If you see, some of the large e-commerce companies are working through Hindi. And like others, we are also going to be working at some point in time on other local regional languages as well.
The Passage: Tell us about your roadmap for India in the next few years.
Ritu Mehrotra: We will continue to build the supply. That remains a key focus area for us. Second, we always have and will continue to invest in technology, like how we are using AI/ML to help our users and take the friction out of travel.
We already have a lot of local partnerships in place. We work very closely with likes of HDFC Bank and Ixigo to build our business. We also make sure there are equal opportunities given to women in any place, company or otherwise. So we launched a program to offer sponsorship to women for their studies within STEM--we have offered this to two colleges so far in India. We also run a program called Booking Booster, where we offer grants to companies. In the last three years, six companies have taken non-equity grant toward sustainable tourism.
The Passage: How do these non-equity investments fit into Booking's grand plan?
Ritu Mehrotra: You will only be able to explore places till they are worth exploring.

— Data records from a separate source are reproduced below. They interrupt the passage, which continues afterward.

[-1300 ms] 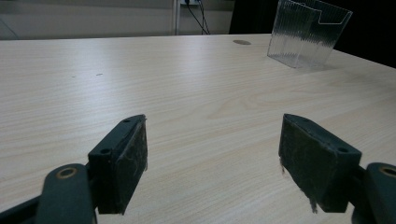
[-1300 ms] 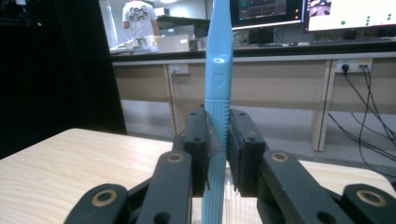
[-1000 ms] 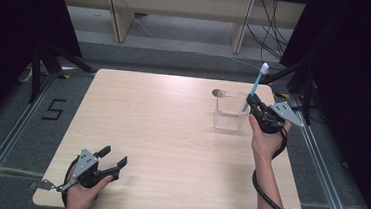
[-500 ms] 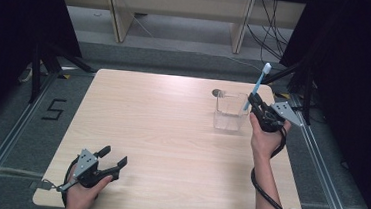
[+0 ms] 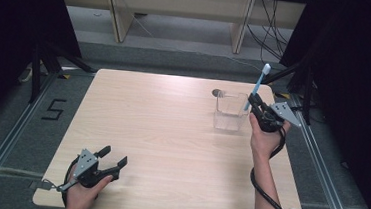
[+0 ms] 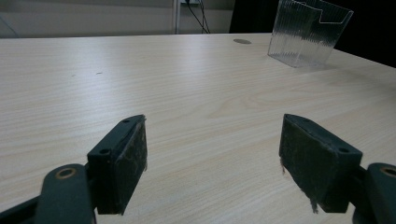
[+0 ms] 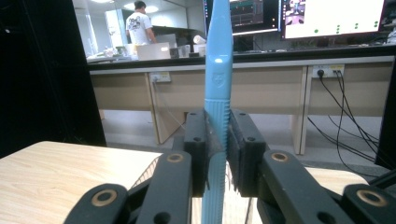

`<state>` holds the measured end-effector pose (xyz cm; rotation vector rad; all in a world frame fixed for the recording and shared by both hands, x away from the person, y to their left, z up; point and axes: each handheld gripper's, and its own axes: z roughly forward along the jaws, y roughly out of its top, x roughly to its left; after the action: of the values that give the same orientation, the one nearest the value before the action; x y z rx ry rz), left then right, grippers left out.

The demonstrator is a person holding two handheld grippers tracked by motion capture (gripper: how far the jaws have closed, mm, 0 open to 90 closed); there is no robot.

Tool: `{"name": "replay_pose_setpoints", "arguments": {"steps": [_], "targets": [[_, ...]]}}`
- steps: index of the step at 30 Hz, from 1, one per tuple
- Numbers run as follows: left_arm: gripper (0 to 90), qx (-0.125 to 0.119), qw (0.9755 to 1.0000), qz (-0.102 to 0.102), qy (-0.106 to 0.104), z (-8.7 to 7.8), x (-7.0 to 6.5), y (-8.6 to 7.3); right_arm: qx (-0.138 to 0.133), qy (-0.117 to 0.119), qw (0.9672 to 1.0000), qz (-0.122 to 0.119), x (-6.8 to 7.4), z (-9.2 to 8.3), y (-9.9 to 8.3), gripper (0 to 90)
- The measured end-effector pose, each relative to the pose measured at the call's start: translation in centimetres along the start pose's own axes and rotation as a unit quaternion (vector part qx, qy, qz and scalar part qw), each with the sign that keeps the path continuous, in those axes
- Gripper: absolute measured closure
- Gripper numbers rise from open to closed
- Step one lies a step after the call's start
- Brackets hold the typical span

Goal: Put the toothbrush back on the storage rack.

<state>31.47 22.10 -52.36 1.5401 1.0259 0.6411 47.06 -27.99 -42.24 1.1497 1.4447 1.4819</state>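
Observation:
A light blue toothbrush (image 5: 259, 86) stands nearly upright, its white head at the top, clamped between the jaws of my right gripper (image 5: 254, 108) at the table's right side. In the right gripper view the two black pads press on the ribbed handle of the toothbrush (image 7: 217, 70). A clear plastic cup (image 5: 230, 111) stands just left of that gripper; the brush's lower end hangs at the cup's right rim. My left gripper (image 5: 113, 158) rests near the front left of the table, jaws open with nothing between them (image 6: 212, 163). The cup (image 6: 308, 31) appears far off there.
The light wooden table (image 5: 162, 122) has a small round hole (image 5: 218, 92) behind the cup. A black cable (image 5: 267, 191) trails from the right gripper along the forearm. Dark curtains and metal floor rails flank the table.

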Motion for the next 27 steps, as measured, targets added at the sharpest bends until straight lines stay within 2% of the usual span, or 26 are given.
{"name": "replay_pose_setpoints", "arguments": {"steps": [1,3,4,10,11,12,16,17,20,22,27], "targets": [[23.0,0.0,1.0,0.0,0.0,0.0,0.0,0.0,0.004,0.002,1.0,0.005,0.0,0.0,-0.1,79.3],[23.0,0.0,1.0,0.0,0.0,0.0,0.0,0.0,-0.002,-0.002,1.0,-0.002,-0.1,0.2,-0.3,79.3],[23.0,0.009,1.0,0.0,0.005,-0.2,0.0,0.1,-0.001,-0.001,1.0,0.002,0.0,0.2,-0.4,79.3],[22.9,0.008,1.0,-0.001,0.004,-0.2,0.0,0.1,0.006,-0.009,0.9999,-0.003,-0.3,0.4,-0.9,79.3],[22.9,0.008,1.0,-0.001,0.004,-0.2,0.0,0.1,0.007,-0.014,0.9999,0.006,-0.2,0.4,-1.0,79.3],[22.9,0.008,1.0,-0.001,0.004,-0.2,0.0,0.1,0.009,-0.011,0.9999,-0.001,-0.4,0.4,-1.1,79.3],[22.9,0.008,1.0,-0.001,0.004,-0.2,0.0,0.1,0.009,-0.015,0.9999,-0.002,-0.5,0.5,-1.4,79.3],[22.9,0.008,1.0,-0.001,0.004,-0.2,0.0,0.1,0.001,-0.01,0.9999,0.0,-0.6,0.6,-1.5,79.3],[22.9,0.007,1.0,-0.002,0.005,-0.2,0.0,0.1,0.013,-0.013,0.9998,0.002,-0.6,0.4,-1.6,79.3],[22.9,0.007,1.0,-0.002,0.005,-0.2,0.0,0.1,0.003,-0.01,0.9999,0.005,-0.6,0.5,-1.8,79.3],[22.9,0.006,1.0,-0.002,0.005,-0.2,0.0,0.0,0.011,-0.013,0.9998,0.008,-0.5,0.4,-1.9,79.3]]}}
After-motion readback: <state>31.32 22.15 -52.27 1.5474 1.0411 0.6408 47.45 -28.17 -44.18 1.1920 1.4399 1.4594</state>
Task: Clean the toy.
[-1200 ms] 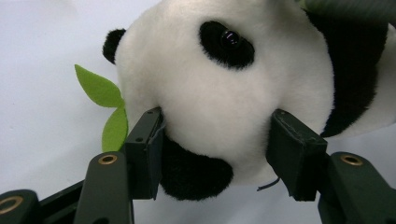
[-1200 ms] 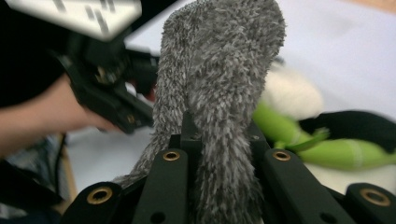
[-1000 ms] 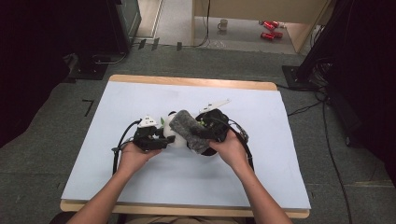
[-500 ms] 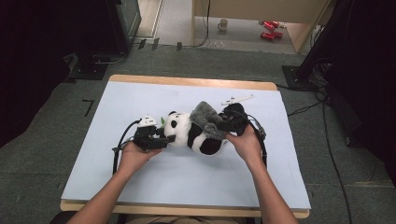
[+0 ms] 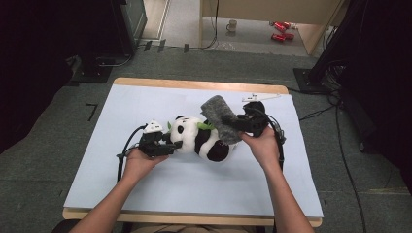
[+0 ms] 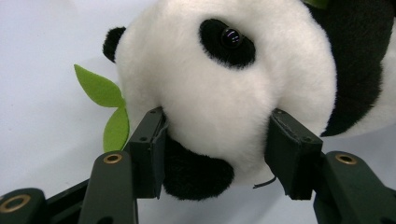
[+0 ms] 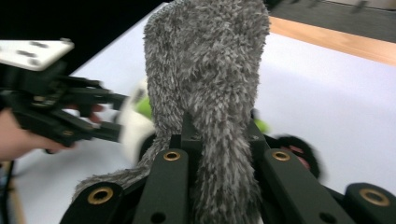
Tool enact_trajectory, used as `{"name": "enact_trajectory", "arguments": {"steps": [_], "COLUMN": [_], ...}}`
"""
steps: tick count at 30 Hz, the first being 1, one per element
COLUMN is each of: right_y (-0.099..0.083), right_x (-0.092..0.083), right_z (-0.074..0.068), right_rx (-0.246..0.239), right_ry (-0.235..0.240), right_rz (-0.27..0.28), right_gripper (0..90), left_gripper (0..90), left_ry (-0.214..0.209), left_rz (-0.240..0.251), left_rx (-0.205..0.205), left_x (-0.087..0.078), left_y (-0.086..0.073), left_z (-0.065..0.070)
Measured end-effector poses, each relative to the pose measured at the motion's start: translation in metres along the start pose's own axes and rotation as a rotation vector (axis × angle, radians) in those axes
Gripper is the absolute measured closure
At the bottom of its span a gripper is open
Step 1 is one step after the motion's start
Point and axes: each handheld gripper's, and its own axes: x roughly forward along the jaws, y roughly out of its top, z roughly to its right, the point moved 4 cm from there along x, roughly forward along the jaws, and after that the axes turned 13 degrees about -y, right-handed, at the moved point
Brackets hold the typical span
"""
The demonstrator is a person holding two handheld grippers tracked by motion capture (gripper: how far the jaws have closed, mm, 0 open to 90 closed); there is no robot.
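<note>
Now the panda toy point(image 5: 201, 138) lies in the middle of the white table point(image 5: 145, 194), uncovered, because the right gripper point(image 5: 238, 127) has pulled the fuzzy grey cloth point(image 5: 221, 118) up and to the right, squeezing it tight. The left gripper point(image 5: 170, 144) pinches the panda's head, jaws half open around it. So the cloth is coming off.

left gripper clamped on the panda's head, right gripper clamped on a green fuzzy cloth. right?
Not quite: the cloth is grey, not green, as the right gripper view shows. The rest stands: the left gripper is clamped on the panda's head, the right gripper on the cloth.
</note>
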Motion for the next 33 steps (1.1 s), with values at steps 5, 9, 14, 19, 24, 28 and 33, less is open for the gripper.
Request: {"name": "enact_trajectory", "arguments": {"steps": [5,9,14,19,24,28,33], "right_y": [-0.003,-0.013,-0.022,-0.019,-0.016,-0.011,-0.006], "right_x": [0.017,0.035,0.045,0.034,0.021,0.008,-0.012], "right_z": [-0.041,-0.06,-0.047,-0.024,0.001,0.016,0.028], "right_rx": [-0.082,-0.146,-0.133,-0.091,-0.051,-0.015,0.023], "right_ry": [0.055,0.054,0.039,-0.012,-0.085,-0.098,-0.093], "right_rz": [-0.046,-0.124,-0.159,-0.148,-0.141,-0.102,-0.035], "right_gripper": [78.2,78.1,78.0,77.9,78.0,78.0,78.0], "left_gripper": [43.8,43.8,43.8,43.9,43.8,43.7,43.7], "left_ry": [0.0,0.0,-0.003,-0.007,-0.01,-0.012,-0.011], "left_rz": [-0.006,-0.008,-0.004,-0.009,-0.014,-0.012,-0.011], "left_rx": [0.002,0.005,0.01,0.009,0.009,0.007,0.005], "left_x": [0.0,0.0,0.001,0.0,0.0,0.0,0.0], "left_y": [0.0,-0.001,0.0,-0.001,-0.001,-0.002,-0.002], "left_z": [0.0,0.001,0.001,0.0,-0.001,-0.001,-0.001]}}
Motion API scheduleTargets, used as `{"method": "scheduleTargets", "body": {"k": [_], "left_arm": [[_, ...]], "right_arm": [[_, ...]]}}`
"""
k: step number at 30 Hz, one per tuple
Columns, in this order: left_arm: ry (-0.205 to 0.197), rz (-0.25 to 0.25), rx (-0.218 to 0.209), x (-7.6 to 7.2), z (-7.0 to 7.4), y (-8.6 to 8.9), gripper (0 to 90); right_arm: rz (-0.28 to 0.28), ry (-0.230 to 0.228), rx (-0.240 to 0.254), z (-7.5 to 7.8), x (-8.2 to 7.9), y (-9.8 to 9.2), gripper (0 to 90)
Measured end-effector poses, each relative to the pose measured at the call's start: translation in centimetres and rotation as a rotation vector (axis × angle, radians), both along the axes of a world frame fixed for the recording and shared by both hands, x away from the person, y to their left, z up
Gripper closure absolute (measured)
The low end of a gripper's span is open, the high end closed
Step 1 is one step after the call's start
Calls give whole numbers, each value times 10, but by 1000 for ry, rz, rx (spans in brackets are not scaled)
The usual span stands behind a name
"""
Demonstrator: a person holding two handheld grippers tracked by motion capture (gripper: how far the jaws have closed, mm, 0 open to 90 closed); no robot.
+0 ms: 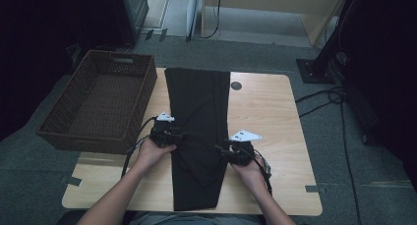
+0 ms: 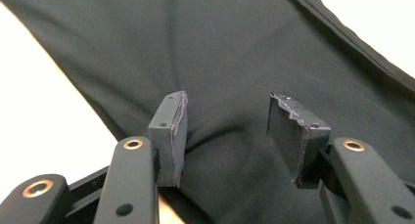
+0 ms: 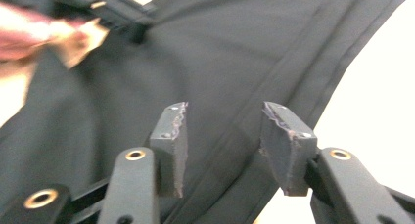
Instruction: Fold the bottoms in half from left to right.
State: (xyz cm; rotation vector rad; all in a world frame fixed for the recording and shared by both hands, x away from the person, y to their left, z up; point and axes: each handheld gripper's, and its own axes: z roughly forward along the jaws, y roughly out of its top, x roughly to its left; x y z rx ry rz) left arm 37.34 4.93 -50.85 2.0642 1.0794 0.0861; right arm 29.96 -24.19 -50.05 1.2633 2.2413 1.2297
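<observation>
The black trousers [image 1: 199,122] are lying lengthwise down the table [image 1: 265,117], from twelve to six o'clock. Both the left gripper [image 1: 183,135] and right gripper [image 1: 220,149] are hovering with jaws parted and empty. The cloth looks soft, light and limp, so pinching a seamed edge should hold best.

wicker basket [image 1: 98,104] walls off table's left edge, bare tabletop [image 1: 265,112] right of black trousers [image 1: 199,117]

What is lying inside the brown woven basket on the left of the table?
The basket looks empty: only its woven floor shows. The strip behind its near wall is hidden. The black trousers lie beside it on the table, not inside.
</observation>
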Motion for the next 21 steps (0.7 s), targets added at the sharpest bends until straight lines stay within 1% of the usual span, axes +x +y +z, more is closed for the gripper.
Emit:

We are looking at tourist places--like Shimla and Missouri--where we are having issues with water supply and so on. We believe these places are worth restoring. Apart from the non-equity grants, we also invite these companies to our office in Amsterdam and let them talk to different teams like marketing or revenue or supply so that they can learn how to build and scale their companies. And really, we are not asking anything in return. We just want them to continuously work on the agenda of building sustainable tourism.